▸ **EXERCISE PROMPT**: When you reach the line containing "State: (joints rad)" in the records below, start copying exactly, and stop once you have copied the line containing "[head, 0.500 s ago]".

▸ **LISTED ENTRIES**:
########################################

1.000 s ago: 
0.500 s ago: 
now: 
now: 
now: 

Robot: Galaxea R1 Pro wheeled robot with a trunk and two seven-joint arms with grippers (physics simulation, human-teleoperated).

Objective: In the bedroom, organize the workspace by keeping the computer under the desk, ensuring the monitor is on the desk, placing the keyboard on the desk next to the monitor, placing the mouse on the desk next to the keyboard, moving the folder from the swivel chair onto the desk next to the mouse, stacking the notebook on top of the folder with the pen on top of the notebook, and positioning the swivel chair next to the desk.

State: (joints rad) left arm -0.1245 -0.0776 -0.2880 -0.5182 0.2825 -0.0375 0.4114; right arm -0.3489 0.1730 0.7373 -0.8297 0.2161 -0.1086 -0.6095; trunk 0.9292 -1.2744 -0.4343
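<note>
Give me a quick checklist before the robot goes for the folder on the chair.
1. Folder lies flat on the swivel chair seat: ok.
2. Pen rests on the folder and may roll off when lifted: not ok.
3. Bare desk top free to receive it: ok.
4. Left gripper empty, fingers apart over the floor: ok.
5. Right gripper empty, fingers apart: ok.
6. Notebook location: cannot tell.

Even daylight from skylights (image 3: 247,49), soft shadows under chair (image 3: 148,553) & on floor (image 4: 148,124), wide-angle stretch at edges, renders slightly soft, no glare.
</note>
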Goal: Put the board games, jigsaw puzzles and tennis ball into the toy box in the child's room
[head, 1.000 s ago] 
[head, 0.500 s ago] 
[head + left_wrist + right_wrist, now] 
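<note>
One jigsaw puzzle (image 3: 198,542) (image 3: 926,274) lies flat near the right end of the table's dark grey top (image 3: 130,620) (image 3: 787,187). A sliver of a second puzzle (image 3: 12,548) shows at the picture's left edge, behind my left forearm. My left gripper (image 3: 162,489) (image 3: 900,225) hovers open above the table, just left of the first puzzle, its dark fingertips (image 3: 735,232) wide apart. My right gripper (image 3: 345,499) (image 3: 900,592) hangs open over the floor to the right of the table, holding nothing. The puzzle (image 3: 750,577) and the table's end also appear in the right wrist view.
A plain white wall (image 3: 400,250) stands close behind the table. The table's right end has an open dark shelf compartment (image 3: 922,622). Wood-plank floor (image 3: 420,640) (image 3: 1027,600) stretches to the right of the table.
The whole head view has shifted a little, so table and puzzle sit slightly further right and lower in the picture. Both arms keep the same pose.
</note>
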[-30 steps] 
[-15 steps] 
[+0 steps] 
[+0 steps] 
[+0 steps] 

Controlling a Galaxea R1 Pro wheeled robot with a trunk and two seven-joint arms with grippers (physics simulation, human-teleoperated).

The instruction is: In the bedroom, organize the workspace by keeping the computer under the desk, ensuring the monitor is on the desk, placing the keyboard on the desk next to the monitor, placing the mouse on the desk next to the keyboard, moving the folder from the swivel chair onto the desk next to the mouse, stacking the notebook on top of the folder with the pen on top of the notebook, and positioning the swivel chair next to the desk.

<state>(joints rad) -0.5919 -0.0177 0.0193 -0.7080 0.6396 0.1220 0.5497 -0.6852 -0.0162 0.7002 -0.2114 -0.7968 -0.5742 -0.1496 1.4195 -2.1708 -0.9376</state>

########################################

▸ **ANSWER TO THIS EXERCISE**:
State: (joints rad) left arm -0.1245 -0.0776 -0.2880 -0.5182 0.2825 -0.0375 0.4114; right arm -0.3489 0.1730 0.7373 -0.8297 0.2161 -0.1086 -0.6095; trunk 0.9292 -1.2744 -0.4343
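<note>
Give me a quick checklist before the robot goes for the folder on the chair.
1. Folder lies flat on the swivel chair seat: ok.
2. Pen rests on the folder and may roll off when lifted: not ok.
3. Bare desk top free to receive it: ok.
4. Left gripper empty, fingers apart over the floor: ok.
5. Right gripper empty, fingers apart: ok.
6. Notebook location: cannot tell.

Even daylight from skylights (image 3: 247,49), soft shadows under chair (image 3: 148,553) & on floor (image 4: 148,124), wide-angle stretch at edges, renders slightly soft, no glare.
</note>
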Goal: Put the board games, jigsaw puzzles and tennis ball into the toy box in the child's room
[head, 1.000 s ago] 
[head, 0.500 s ago] 

This output contains the complete answer.